With Belgian suction dredger ‘Pearl River’ ready to start scooping up millions of tons of sand from the estuary of Sado river, local opposition to the plan has intensified.
“It’s time to go to Lisbon”, one of the leading voices of SOS Sado, David Nascimento declared on Sunday as around 200 locals gathered on the riverside in support of the fight to save the Setúbal river from what they believe will be an environmental catastrophe.
The project – designed to clear the way for ‘much larger boats’ – “will ruin the local fishing community, threaten tourism, destroy a number of underwater archeological ‘sites’ and reduce the town’s air quality”, says SOS Sado.
The group is backed by environmentalists whose overriding fears are for the pod of local dolphins that lives off ‘rich feeding grounds’ due to be sucked out of existence.

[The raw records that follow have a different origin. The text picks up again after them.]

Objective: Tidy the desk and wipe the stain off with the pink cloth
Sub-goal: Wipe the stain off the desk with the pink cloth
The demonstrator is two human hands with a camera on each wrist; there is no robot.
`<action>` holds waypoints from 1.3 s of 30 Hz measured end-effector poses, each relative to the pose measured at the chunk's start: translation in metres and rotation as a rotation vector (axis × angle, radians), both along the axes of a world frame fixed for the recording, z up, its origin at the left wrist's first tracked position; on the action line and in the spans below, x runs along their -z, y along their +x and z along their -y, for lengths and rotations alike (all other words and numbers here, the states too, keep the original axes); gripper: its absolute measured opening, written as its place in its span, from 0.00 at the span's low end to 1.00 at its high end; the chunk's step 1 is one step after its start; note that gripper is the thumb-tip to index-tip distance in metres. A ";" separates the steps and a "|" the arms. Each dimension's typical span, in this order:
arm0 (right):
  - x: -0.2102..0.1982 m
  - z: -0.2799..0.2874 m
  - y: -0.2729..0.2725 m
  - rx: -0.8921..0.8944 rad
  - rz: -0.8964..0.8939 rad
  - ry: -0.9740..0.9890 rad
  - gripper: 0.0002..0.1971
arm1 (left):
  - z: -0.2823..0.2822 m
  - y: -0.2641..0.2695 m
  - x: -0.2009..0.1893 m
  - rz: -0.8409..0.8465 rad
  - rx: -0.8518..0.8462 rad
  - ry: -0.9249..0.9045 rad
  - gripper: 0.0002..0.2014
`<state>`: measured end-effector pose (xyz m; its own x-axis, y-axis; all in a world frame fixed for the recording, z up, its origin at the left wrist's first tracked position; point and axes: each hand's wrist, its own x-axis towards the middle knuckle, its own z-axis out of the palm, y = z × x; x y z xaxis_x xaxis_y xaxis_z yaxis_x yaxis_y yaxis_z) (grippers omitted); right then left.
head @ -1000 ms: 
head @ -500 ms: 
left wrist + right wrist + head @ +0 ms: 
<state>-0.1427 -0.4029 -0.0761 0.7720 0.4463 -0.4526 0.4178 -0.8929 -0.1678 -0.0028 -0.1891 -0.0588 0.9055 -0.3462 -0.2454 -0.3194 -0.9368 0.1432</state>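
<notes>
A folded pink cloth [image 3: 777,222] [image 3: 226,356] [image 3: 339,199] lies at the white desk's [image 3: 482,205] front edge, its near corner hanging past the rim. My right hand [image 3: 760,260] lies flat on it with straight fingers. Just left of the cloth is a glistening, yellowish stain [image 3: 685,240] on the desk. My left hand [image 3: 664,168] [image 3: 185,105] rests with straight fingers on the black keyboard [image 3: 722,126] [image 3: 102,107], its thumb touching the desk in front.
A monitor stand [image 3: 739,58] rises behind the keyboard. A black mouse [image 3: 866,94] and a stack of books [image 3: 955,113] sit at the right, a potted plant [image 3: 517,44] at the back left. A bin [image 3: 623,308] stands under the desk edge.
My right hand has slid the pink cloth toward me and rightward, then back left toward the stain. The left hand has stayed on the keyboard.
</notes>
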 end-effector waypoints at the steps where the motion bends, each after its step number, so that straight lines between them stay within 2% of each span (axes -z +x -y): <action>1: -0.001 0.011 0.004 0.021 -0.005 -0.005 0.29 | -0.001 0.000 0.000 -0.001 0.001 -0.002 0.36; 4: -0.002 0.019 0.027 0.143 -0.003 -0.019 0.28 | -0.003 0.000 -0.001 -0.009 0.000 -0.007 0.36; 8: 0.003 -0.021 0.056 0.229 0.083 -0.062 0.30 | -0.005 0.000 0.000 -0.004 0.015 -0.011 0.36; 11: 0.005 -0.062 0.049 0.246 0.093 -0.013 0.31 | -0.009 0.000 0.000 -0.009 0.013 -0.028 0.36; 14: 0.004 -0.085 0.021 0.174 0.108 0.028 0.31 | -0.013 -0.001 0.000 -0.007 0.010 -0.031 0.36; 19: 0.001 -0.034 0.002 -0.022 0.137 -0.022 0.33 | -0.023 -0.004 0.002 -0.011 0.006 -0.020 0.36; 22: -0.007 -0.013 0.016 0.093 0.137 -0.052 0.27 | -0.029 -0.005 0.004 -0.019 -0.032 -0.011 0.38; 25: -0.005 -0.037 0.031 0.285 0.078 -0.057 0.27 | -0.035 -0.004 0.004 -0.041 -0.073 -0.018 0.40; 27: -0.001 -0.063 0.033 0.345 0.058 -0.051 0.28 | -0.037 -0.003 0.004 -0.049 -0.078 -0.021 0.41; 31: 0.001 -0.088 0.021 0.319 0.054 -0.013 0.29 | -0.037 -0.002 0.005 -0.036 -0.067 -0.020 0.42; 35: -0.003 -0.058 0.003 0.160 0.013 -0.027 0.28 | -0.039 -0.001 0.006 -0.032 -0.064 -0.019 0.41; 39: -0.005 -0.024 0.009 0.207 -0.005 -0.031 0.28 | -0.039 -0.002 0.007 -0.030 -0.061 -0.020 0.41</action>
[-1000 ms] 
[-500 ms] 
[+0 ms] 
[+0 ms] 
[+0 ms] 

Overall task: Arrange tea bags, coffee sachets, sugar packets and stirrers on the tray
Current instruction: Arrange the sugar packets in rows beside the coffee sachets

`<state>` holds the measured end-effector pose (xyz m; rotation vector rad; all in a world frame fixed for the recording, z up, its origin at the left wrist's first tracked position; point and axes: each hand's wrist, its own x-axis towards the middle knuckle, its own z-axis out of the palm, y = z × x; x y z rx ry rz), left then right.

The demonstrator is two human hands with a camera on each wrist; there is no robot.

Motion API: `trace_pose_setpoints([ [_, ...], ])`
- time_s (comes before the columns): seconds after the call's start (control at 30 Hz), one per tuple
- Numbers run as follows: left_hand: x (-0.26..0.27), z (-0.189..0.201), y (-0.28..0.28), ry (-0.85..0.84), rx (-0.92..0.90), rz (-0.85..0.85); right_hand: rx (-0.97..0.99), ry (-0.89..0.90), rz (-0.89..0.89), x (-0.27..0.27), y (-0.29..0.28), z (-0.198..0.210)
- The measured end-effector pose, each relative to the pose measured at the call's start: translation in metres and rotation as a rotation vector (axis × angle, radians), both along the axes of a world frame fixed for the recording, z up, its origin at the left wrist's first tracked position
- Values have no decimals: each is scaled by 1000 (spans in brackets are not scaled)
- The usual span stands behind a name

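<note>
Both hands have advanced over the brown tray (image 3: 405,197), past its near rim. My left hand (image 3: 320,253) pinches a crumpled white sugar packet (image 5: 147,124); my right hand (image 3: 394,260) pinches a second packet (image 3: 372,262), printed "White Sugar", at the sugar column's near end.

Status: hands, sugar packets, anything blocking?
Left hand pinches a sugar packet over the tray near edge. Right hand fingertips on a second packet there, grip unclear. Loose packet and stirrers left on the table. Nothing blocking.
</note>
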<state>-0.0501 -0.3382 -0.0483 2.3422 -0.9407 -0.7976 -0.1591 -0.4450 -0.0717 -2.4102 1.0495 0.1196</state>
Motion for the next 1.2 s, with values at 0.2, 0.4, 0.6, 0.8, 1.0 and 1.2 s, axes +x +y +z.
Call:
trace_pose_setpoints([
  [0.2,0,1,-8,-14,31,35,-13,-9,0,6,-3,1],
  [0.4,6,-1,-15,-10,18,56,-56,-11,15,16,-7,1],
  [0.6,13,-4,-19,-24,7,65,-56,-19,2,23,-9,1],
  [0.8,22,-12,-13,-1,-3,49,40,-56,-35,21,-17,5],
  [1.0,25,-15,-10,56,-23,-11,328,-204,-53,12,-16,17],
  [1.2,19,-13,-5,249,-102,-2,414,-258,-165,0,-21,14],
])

This has always been a plan that was light on transparency.
Tabloid Correio da Manhã reported last month that even the State’s environmental agency APA has agreed that consequences for the biodiversity of the river will be ‘irreversible’.
But all ‘official’ authorities and bodies insist on giving it the green-light – in spite of a petition signed by over 13,000 people, in spite of street marches, bids for court embargoes and even an appeal by ‘veteran ocean campaigner’ Peter Neill, who has referred to what he calls a ‘misplaced set of values’ behind the plan (click here).
As reports have explained, the dredging represents a €25 million contract for Portuguese construction company Mota Engil.
Shareholders in the company that owns ‘Pearl River’ include French group Vinci, which controls ANA Airports authority.
Last month some of the key players in the fight accepted that they could be losing (click here) – but SOS Sado remains steadfast.
The group has lodged a new bid for a court embargo (which entered court last Friday) and is planning further street vigils outside Setúbal town council and in Lisbon when the dredging is due to be discussed in parliament (December 19).